Deletion or mutation of the SAP gene is associated with the X-linked lymphoproliferative disease (XLP) that is characterized by extreme sensitivity to Epstein-Barr virus (EBV). Primary infection of the affected individuals leads to serious, sometimes fatal infectious mononucleosis (IM) and proneness to lymphoma. Our present results revealed a proapoptotic function of SAP by which it contributes to the maintenance of T-cell homeostasis and to the elimination of potentially dangerous DNA-damaged cells.
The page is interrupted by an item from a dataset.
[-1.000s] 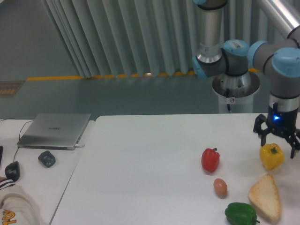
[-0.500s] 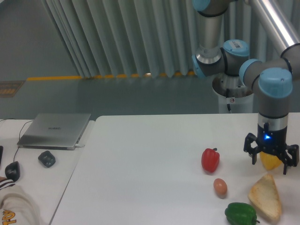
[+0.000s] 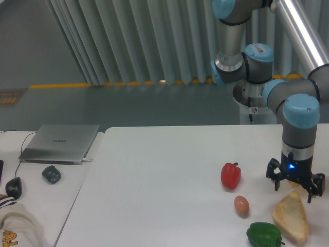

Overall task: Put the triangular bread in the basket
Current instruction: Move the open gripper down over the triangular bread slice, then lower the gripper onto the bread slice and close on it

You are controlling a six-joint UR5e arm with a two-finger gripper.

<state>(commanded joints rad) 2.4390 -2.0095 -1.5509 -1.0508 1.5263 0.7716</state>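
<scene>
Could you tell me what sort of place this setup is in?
Probably a robotics lab or workshop: a white table holding toy-like food such as a red pepper, a closed laptop alongside, and yellow floor marking behind.

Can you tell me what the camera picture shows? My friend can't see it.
A robot arm's open gripper hangs just above the triangular bread at the right end of a white table. Near the bread sit a red pepper, a small brown egg and a green pepper. A closed laptop lies far left.

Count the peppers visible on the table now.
2 clearly: a glossy red bell pepper mid-table, a green bell pepper at the front edge. A yellow sliver behind the gripper may be a third.
</scene>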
Therefore, the loss of this function could be responsible for the uncontrolled T-cell proliferation in fatal IM and for the generation of lymphomas. We show now the role of SAP in apoptosis in T and B lymphocyte-derived lines. Among the clones of T-ALL line, the ones with higher SAP levels succumbed more promptly to activation induced cell death (AICD). Importantly, introduction of SAP expression into lymphoblastoid cell lines (LCL) established from XLP patients led to elevated apoptotic response to DNA damage. Similar results were obtained in the osteosarcoma line, Saos-2. We have shown that the anti-apoptotic protein VCP (valosin-containing protein) binds to SAP, suggesting that it could be instrumental in the enhanced apoptotic response modulated by SAP.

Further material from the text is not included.